On September 9, 2022, Lucia Osborne-Crowley flew from London to Miami and took a Greyhound bus north to West Palm Beach. The writer and journalist had arranged to meet Carolyn Andriano, who was abused by Jeffrey Epstein and Ghislaine Maxwell from age 14 to 17, starting in 2001. Andriano had been a key witness in Maxwell’s 2021 trial.
When they met, Andriano said a private investigator in his 60s had just visited her—he’d heard she was speaking to someone for a book. That same afternoon, at a restaurant, Osborne-Crowley was approached by a man in his 60s. He asked what she was writing, offered her drugs, cash, and a meeting with one of Epstein’s pilots, then put his hands under her skirt. After the manager made him leave, he waited in the parking lot; Osborne-Crowley had to escape through a staff exit.
By then, she had been following the Epstein case for six years and had written a book about the Maxwell trial, The Lasting Harm. This incident was just a glimpse of what others had endured. In November 2025, 28 Epstein survivors released a statement saying many had received death threats. They all requested police protection.

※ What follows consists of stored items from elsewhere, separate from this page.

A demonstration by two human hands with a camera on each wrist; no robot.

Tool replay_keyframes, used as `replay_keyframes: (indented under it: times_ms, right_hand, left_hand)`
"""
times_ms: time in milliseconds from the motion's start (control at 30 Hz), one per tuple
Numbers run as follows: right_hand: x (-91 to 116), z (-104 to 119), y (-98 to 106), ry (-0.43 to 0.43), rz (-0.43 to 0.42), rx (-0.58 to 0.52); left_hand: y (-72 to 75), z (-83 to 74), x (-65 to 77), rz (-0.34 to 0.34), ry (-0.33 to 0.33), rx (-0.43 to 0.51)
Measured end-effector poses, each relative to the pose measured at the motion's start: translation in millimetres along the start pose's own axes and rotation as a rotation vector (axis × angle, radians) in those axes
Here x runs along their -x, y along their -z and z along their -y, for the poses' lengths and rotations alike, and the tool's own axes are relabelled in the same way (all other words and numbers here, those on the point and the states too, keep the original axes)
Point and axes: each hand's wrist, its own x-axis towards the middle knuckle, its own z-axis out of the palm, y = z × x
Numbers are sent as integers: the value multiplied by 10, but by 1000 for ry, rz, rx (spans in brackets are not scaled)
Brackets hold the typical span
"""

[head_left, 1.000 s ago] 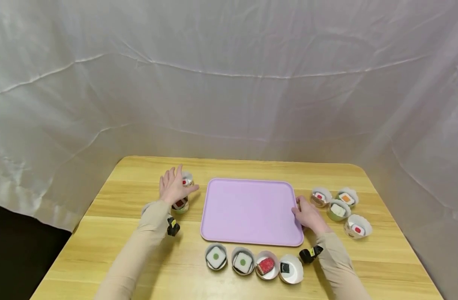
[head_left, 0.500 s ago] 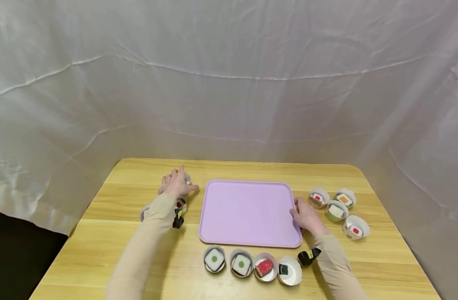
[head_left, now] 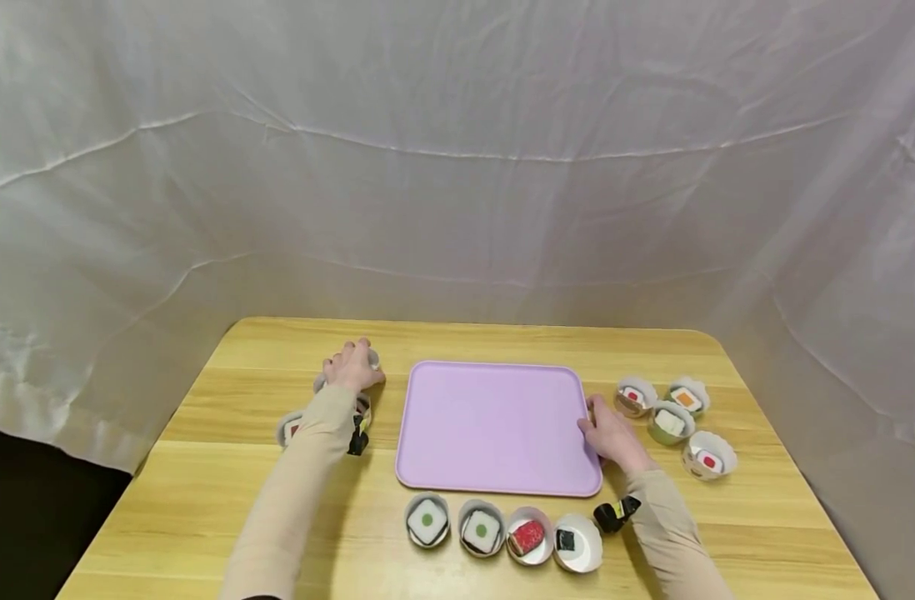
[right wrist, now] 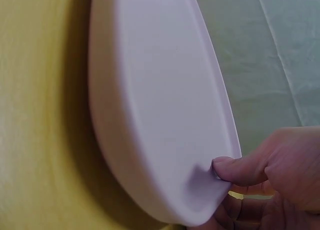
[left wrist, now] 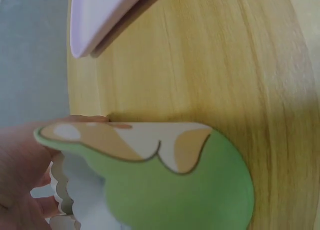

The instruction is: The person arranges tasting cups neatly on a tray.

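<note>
At the back left of the table, my left hand [head_left: 352, 367] grips a small paper baking cup [head_left: 373, 359] with fingers and thumb curled about it; the hand hides much of that cup. In the left wrist view a green printed paper cup [left wrist: 180, 185] fills the foreground, with the fingers [left wrist: 47, 206] behind it at a scalloped rim. My right hand [head_left: 613, 432] holds the right edge of the lilac tray [head_left: 495, 429]. Its thumb [right wrist: 240, 170] lies over the tray's rim in the right wrist view, the other fingers underneath.
Along the tray's near side stand several paper cups with toy sushi pieces, among them a green-dotted one [head_left: 427, 520] and a red one [head_left: 527, 537]. Several more, including a cup with an orange-topped piece [head_left: 686, 398], cluster right. Another cup [head_left: 288, 427] sits beside my left forearm.
My left hand's fingers and thumb have closed in around the back-left cup, and the left forearm has shifted slightly right. The right hand keeps its hold on the tray edge.
</note>
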Motion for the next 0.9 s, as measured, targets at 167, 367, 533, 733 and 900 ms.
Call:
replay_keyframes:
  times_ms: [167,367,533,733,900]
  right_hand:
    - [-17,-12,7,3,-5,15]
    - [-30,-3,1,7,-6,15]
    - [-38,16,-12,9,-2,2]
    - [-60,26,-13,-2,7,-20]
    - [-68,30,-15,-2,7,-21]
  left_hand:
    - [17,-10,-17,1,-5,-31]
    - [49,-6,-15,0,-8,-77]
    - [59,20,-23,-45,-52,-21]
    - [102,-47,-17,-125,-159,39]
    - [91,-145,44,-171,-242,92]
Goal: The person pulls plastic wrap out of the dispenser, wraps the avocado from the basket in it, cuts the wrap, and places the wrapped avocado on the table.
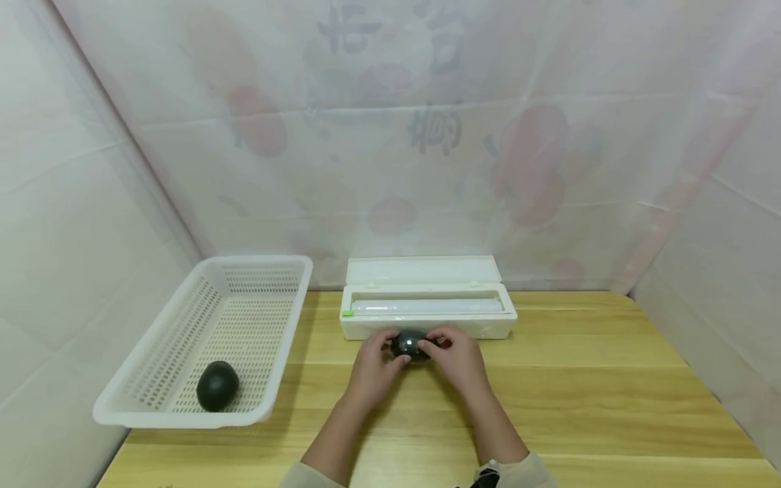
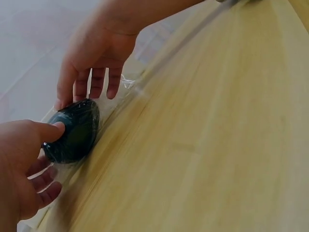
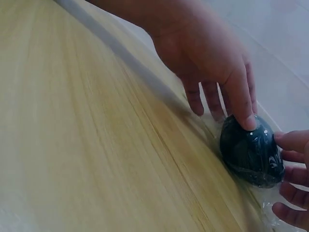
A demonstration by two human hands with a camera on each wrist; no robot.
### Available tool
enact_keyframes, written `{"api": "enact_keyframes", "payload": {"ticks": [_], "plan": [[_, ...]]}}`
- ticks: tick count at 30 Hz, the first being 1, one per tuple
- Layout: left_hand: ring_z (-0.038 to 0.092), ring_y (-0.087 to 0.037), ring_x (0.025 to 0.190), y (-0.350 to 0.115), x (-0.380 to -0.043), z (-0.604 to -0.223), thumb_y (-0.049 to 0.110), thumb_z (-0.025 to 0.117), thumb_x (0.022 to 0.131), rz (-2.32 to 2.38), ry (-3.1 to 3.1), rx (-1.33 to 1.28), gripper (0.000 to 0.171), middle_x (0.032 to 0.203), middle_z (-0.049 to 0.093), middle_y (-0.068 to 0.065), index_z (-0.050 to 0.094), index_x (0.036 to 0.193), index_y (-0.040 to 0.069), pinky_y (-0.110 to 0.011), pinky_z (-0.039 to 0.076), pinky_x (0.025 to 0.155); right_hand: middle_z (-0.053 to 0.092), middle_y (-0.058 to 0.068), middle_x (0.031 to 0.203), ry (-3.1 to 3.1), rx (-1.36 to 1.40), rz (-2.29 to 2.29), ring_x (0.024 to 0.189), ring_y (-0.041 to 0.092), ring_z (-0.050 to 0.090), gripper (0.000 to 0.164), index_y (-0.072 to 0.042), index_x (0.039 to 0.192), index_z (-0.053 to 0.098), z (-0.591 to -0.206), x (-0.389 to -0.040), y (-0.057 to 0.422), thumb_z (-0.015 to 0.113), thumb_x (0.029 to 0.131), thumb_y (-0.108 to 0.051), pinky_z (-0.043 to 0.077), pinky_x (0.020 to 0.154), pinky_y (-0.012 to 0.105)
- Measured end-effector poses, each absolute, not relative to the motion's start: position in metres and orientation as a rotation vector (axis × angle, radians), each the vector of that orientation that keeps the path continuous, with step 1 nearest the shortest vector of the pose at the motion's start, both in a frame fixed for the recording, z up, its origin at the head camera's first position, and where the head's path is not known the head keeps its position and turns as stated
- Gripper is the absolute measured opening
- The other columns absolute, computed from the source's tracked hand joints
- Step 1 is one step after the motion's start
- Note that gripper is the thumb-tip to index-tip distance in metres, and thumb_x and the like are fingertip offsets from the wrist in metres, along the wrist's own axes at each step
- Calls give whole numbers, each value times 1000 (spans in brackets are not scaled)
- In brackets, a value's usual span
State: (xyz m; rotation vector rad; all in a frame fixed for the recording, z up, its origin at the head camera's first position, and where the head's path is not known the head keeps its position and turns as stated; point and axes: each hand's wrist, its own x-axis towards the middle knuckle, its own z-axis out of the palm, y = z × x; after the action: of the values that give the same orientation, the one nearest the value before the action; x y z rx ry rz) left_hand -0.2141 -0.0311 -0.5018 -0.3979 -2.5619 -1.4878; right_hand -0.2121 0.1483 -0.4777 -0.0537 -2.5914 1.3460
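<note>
Pink-patterned curtain (image 1: 378, 163) behind a wooden table (image 1: 598, 386)

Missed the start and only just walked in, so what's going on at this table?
A person's left hand and right hand hold a dark oval fruit, perhaps an avocado, between them. Clear film covers it. It is just in front of a white box whose lid stands open, showing a roll inside. To the left, a second dark fruit lies in a white basket, with no hand on it.
</note>
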Motion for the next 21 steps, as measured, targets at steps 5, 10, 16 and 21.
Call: {"api": "enact_keyframes", "payload": {"ticks": [5,10,16,21], "plan": [[60,-23,111,-33,-217,-504,19,74,88,-1794,-2513,-312,42,127,61,-8,60,128,11,-38,53,92,71,-1,94,-2580,-40,1347,79,17,62,15,-18,90,76,-478,-213,148,83,80,-26,52,67,29],[58,-24,112,-36,-220,-504,22,69,92,-1966,-2469,-238,37,123,64,-9,63,126,7,-40,51,94,72,0,95,-2579,-53,1357,79,17,62,16,-17,90,77,-478,-213,148,83,79,-26,51,67,28],[63,-23,106,-35,-216,-498,17,66,93,-1916,-2422,-161,26,113,69,-8,69,116,7,-32,56,85,71,0,95,-2576,-41,1356,79,17,61,16,-16,91,77,-478,-212,149,83,79,-26,51,68,28],[64,-20,86,-42,-214,-493,8,73,83,-1552,-2178,-72,14,93,71,-2,74,97,9,-31,56,69,70,-1,96,-2598,-9,1277,82,15,63,16,-16,91,77,-477,-211,148,82,80,-27,53,72,32]]}}
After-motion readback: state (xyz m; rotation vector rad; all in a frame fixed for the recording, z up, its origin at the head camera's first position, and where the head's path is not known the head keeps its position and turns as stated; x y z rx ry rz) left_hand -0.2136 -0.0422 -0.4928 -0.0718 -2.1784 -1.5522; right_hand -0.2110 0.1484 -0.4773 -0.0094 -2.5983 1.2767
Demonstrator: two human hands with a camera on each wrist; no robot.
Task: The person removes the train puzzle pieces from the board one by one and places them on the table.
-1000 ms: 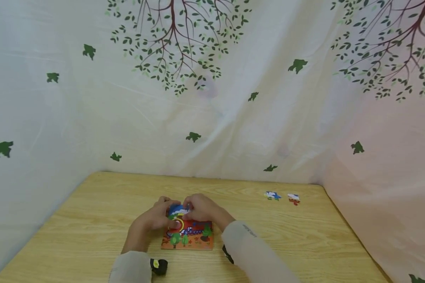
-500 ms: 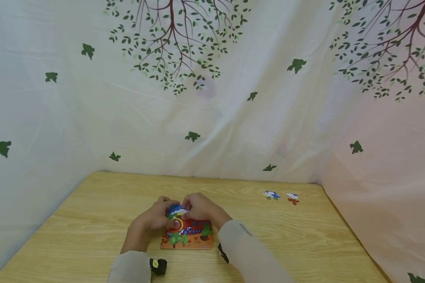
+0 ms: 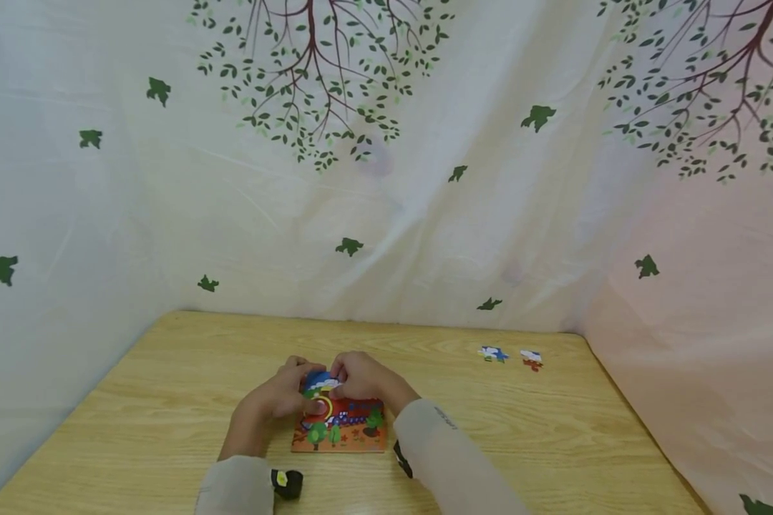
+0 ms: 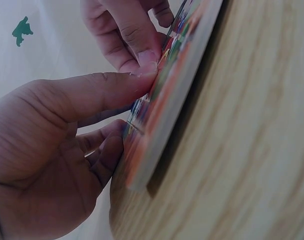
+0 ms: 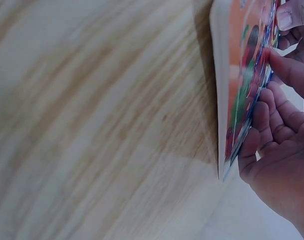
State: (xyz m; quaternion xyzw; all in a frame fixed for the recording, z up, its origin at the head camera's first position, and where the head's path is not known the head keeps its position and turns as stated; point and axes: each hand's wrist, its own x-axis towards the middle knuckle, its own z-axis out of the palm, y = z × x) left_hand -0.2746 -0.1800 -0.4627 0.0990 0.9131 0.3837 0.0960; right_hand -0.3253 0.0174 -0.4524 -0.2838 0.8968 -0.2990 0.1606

With Epstein dead and Maxwell in prison, who was paying these men? “It could be any of the people who are not yet facing charges,” Osborne-Crowley says. “First, they can afford it. The weekend I was in Miami, someone was following me, someone was following a survivor in South Africa from my book, and someone was following a survivor in the UK. Just so we were all aware.” Two women withdrew from The Lasting Harm after receiving threats. “Ghislaine used to tell them: ‘If you ever tell anyone what’s going on here, no matter how far in the future, we will find you and we will stop you.’ And in many ways, that promise was kept.”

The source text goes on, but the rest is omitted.